Section: Scientific Foundations

Mathematical Programming and Graph Theory

The relationship between graph theory and mathematical programming has led to several famous research advances. Let us cite just a few landmarks. The matching problem (selecting disjoint edges in a graph) is historically the first integer programming problem that could not be solved by linear programming (no compact ideal formulation being known) but for which an efficient (polynomial time) combinatorial algorithm was known [74] (ideal formulations were only known for network flow problems at the time). The combinatorial algorithm lead to a polyhedral description of the matching polytope with exponentially many constraints separable in polynomial time [74] .

The stable set problem in claw-free graphs is a fundamental generalization of the matching problem but while the later has been intensively studied since the seminal work of Edmonds [74] in the 60's and is now well understood, the stable set problem in claw-free graphs has still many "facets" to reveal. Our long term goal is to develop this theory further to the point were the stable set problem in claw-free graphs becomes as fundamental as the matching in polyhedral combinatorics.

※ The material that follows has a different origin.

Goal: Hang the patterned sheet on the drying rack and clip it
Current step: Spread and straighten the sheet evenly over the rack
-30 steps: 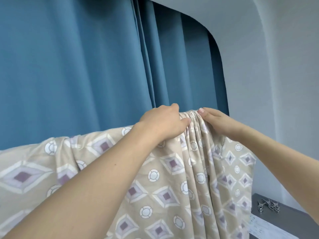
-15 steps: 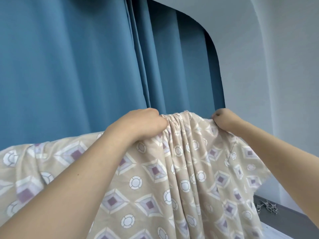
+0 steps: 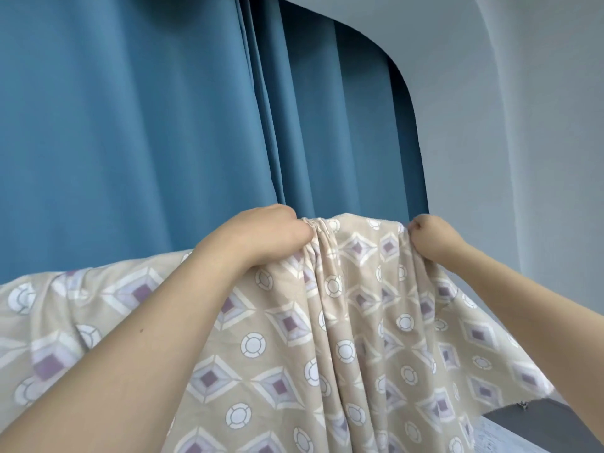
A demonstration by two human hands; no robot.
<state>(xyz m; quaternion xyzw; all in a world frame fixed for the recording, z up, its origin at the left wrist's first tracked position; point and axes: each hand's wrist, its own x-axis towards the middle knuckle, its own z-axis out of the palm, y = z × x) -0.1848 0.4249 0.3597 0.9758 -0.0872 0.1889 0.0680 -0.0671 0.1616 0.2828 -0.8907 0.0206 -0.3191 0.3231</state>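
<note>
Both hands [image 3: 261, 233] [image 3: 431, 240] grip sheet [image 3: 327, 322], hiding rack.

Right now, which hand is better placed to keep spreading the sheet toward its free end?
Probably the right hand. It pinches the patterned sheet at the top edge near the free right end, where the cloth is flatter. The left hand grips the bunched gathers and looks better used as the anchor.

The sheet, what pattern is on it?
Beige sheet with purple-centred diamonds and white rings; head view.

Hands [image 3: 343, 237] grip patterned sheet's [image 3: 294, 322] top edge.
</note>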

The algorithmic aspect has attracted the attention of many researchers over the last three decades and is quite well understood. Minty [127] provides the first polynomial time algorithm to solve the problem, then Sbihi [146] , Lovasz and Plummer [118] , Nakamura and Tamura [131] , Schrijver [147] , Nobili and Sassano [135] have proposed alternative methods and often improved the complexity. We have recently proposed an alternative algorithm that outperforms all previous ones [136] .

In term of polyhedral structure, most of the results about the stable set polytope of claw-free graphs were negative and discouraged researchers to work on the topic : as an example, Giles and Trotter [85] showed that the facets of the polytope could have arbitrary high values and many coefficients. Nevertheless recent decomposition results for claw-free graphs from Chudnovsky and Seymour [64] attracted new attention to the problem. In particular, building upon their results, we could prove that the so-called Ben Rebea conjecture was true for the stable set polytope of quasi-line graphs (a very interesting transition class between linegraphs - i.e. matching - and claw-free) [75] .

Thus, the graph theory tools allow to derive better models/formulations for combinatorial optimization problems (f.i. graph theory characterization of forbidden subgraphs can sometimes be directly expressed as constraints in a mathematical program). Moreover, combinatorial procedure from graph theory can also serve as subroutines in mathematical programming approach, f.i., for cut separation or column generation. In particular, on the issue of symmetries, we believe that progress can come from the complementarity between graph theory and mathematical programming. This is illustrated by the work of Fekete and Schepers (2004) [77] on the 2-dimensional placement problem. In our project, we also play the reverse complementarity, i.e. to use mathematical programming techniques to make progress in graph theory.

In this area, there is potential for collaboration between our team and the INRIA team MASCOTTE, among others.